Oh, is this ever a hard time of year. Christmas, the holiday season, Chanukah — whatever name you want to use, this is the time when suicide watches increase, where shrinks keep longer office hours and people sink into dark morasses of depression. Stress levels go through the roof and tempers flare at the slightest provocation.
What’s supposed to be a joyous occasion filled with laughter and delight can so easily become a season of misery. No amount of bright lights, heavenly choirs, eggnog, or dreidels can cure the heartache and upset felt by so many people. What was once a simple mid-year ritual welcoming the return of the sun (sun with a “u”; the “o” came later) has evolved into a mass orgy of consumer-driven madness and sentimental claptrap.
Worst of all is even knowing all of this; knowing there is little or nothing in common with reality about anything we see on television or the movies about this season, we can’t help ourselves with feeling disappointment when it’s not realized.
I’m not talking about the material side of things either, although that can cause problems too. Not the ones you’d think, either. Most of the people I know who suffer disappointment around material items at Christmas do so because they can’t afford to do the things they think they are supposed to do for the people they love.
There’s an image I carry around in my head, that I’ve never been able to shake, from when I was around twenty. It was an early evening in mid-December and I was walking down a main street in Toronto past the display window of a very upscale toy store. I don’t even know if I have the words to describe this well so it may not scan the way it does in my head.
Anyway, as I walked by the window, a little boy ran past me. I got a brief glimpse of his face — eyes wide in excitement, glowing in eagerness. Coming up behind him was a tired man dressed in the uniform of the poor labourer the world over. Cheap dress shoes on his feet and clothes that couldn’t be keeping him warm. He had no more chance of buying his kid anything in that store than I have of being elected Pope.
I almost cried on the damned spot. My mind is too active, and I can’t get that kid’s face out of my head and his father’s sadness out of my heart. It still hurts that we could do that to a person – make them feel inadequate because they can’t buy a fucking toy for their kid. I can’t see anything celebratory about that.
But that’s not the even the worst of it; that’s just the tip of the iceberg when it comes to the false expectations of the season. Everywhere you look there’s happy smiling families; Grandma and Grandpa, mom and dad, and kids. Everyone sitting in some Norman Rockwell painting: the myth of the family holiday.
How do you think that makes people who, for whatever the reason, have no family? Or how about those whose family holidays always descend into drunken arguments, tears and recriminations; how’s that image of idealized happiness going to make them feel? Of course then there are the people who have been abused by one parent or another; I’m sure they feel all warm and fuzzy inside when being told how this is a time for families.
Don’t get me wrong, I’m sure there are plenty of people who actually get to experience the pleasure of being in the bosom of their family at this time of year, but that’s not going be any different for them from any other time of year. Holidays are not some magical formula that will cause dysfunction or loneliness to disappear. Some of you may be celebrating a miracle at this time of year, but it’s sure not that one.

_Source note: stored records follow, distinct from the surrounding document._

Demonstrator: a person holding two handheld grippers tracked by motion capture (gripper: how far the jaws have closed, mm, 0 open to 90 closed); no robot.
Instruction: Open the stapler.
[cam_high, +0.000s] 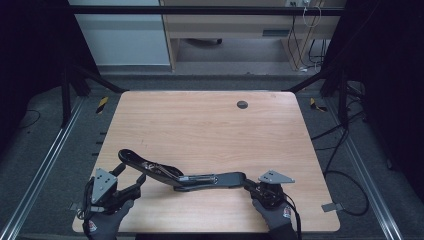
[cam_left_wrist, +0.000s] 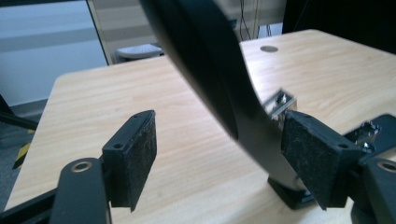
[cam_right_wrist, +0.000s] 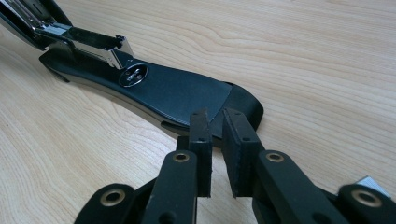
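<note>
Closest to the person's edge of the table (cam_high: 210, 120) are the two gloved hands, one gripper each. The left gripper (cam_high: 131, 176) sits at the near left corner with its jaws spread wide. In the left gripper view the two pads (cam_left_wrist: 140, 149) are far apart, and the stapler's raised black top arm (cam_left_wrist: 219, 79) runs up between them. That arm sits close against the right-hand pad; the other pad is well clear of it, with bare wood showing in the gap. I can't tell if the close pad actually touches.

The right gripper (cam_high: 251, 185) is at the near right, and it's on the end of the stapler's base (cam_right_wrist: 187, 95). In the right gripper view the jaws are nearly together, just a thin slot between the pads, and the tip of the base goes into them. Looks like a pinch on that edge, though the contact itself is hidden behind the pads.

The stapler (cam_high: 175, 175) itself lies open across the near-middle of the table, stretched between the two grippers. The base is flat on the wood, with the round metal anvil (cam_right_wrist: 133, 74) and the shiny magazine (cam_right_wrist: 84, 39) showing further along.

Way at the far side of the table there's a small dark cable hole (cam_high: 242, 104).
</note>
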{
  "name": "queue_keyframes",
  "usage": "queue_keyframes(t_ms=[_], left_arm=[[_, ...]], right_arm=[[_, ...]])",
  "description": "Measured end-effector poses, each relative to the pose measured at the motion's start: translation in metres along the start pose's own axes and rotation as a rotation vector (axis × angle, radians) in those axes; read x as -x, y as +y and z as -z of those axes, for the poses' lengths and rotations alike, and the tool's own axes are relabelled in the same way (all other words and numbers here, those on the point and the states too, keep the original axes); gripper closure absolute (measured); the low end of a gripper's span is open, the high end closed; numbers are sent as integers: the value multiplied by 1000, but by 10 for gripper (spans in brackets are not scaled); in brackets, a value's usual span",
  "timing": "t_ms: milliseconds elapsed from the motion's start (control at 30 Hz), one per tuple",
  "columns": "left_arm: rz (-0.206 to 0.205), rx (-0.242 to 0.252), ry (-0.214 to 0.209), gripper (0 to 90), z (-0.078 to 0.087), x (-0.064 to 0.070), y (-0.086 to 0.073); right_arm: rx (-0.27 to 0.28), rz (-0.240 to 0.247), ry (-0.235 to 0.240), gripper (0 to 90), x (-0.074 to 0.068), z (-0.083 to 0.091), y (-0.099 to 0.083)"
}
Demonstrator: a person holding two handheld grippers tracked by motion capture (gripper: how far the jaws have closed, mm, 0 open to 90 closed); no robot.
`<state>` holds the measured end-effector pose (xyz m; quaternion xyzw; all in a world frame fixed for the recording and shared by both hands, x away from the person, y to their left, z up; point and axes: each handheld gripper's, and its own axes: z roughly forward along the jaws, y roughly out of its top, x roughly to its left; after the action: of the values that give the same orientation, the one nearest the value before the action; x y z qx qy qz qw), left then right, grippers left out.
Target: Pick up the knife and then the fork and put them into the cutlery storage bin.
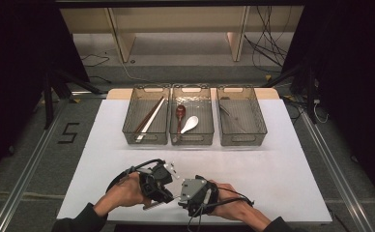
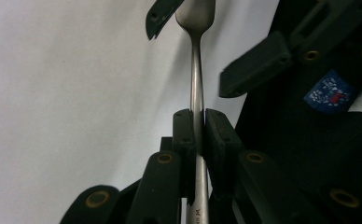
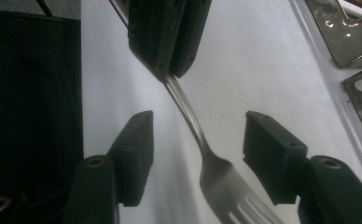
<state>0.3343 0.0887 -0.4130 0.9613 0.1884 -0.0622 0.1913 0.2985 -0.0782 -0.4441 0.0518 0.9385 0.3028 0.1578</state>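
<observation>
1. Near the front edge of the white table (image 1: 282, 159), the left tool (image 1: 172, 193) sat just left of the middle, gripped in the person's left hand (image 1: 125, 191) and aimed toward the right one.
2. Its jaws were clamped tight on the handle of a metal fork (image 2: 197, 93); the left gripper view showed the shaft running up between the two black pads (image 2: 184, 135), with the stamped end of the handle poking out below them.
3. The fork hung just above the table, close to that front edge, its head reaching toward the right tool (image 1: 180, 196).
4. In the right gripper view the fork (image 3: 202, 149) came down slanted from the other tool's closed tip, and its tines lay in the gap between the right tool's (image 3: 198, 149) own fingers (image 3: 137, 144).
5. Those jaws stood wide, one on each side of the fork's neck, neither touching it.
6. The right tool was held in the person's right hand (image 1: 234, 205), just beside the left one, their tips nearly meeting.
7. Along the far edge stood three clear bins: the left bin (image 1: 130, 130) held chopsticks (image 1: 149, 118), the middle bin (image 1: 210, 121) a dark spoon (image 1: 180, 113) and a white spoon (image 1: 190, 123), and the right bin (image 1: 260, 121) a thin metal utensil I could not make out.
</observation>
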Motion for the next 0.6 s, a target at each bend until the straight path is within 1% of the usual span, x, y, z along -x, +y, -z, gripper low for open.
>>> queue_keyframes(t_ms=[33, 67, 133, 200, 233, 333, 400, 500, 533, 567, 600], left_arm=[[1, 1, -3, 825, 0, 0, 1], [18, 12, -10, 825, -1, 2, 1], [11, 7, -15, 825, -2, 2, 2], [4, 1, -21, 824, -1, 2, 4], [1, -1, -27, 824, -1, 2, 4], [10, 8, -38, 824, -2, 2, 5], [7, 4, -41, 824, -2, 1, 5], [10, -7, -46, 824, -3, 0, 5], [16, -2, -48, 824, -4, 0, 5], [12, -5, -49, 824, -3, -1, 5], [12, -6, -55, 823, -3, -2, 5]], right_arm=[[-1, 4, -2, 465, 0, 0, 0], [-3, 10, 1, 479, 0, -1, 0], [4, 34, -6, 518, 0, -2, 0], [-6, 32, -11, 558, -1, -1, 0], [-6, 38, -12, 580, -1, -1, 0], [-13, 57, -12, 633, -2, -1, -1], [-21, 75, -17, 667, -3, -2, -2], [-27, 94, -4, 736, -5, -2, -2], [-24, 106, -19, 760, -5, -1, -2], [-26, 117, -4, 780, -5, -1, -2], [-23, 122, -9, 792, -5, -1, -2]])
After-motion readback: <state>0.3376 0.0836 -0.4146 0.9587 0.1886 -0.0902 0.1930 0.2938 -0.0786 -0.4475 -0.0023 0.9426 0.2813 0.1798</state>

No matter how hard you try and prepare yourself, no matter how much you convince yourself that’s it’s just another day of the year, spending Christmas day alone must end up being an incredibly lonely experience. After two months of being inundated with images of people full of supposed love and warmth for each other, somewhere inside a person must feel like there is something wrong with them because they are alone.
Somewhere in the last century we turned religious holidays into a mountain of expectations that nothing can hope to fulfill. Every year the same movies play depicting the joys of family Christmas, and bigger and more expensive gifts appear on the market. No one or anything can hope to live up to what is depicted as being some sort of ideal.
Disappointment is the inevitable result for too many people. Alone that would be bad enough, but there is also the fact that these times of year throw whatever problems a person may be experiencing into sharp relief. Nothing like a continual barrage of happy smiling faces to make your own difficulties seem that much worse.
I’m not trying to spoil anybody’s holiday for them by pointing this stuff out; in fact I’m hoping it may help somebody. The best solution to the Christmas blues is to live within your own expectations. I don’t mean expect the worst so you can be pleasantly surprised if something nice happens; just be aware of your situation and limit your expectations to those boundaries.
Commercialism and the cheap manipulative sentiment of Hollywood have generated almost unrealizable expectations around the winter holiday season. For the millions of people across North America that won’t have the warmth of a family hearth, or the wherewithal to participate in the gift giving free for all, these next few weeks can be hell. There’s certainly nothing very festive about the season for them.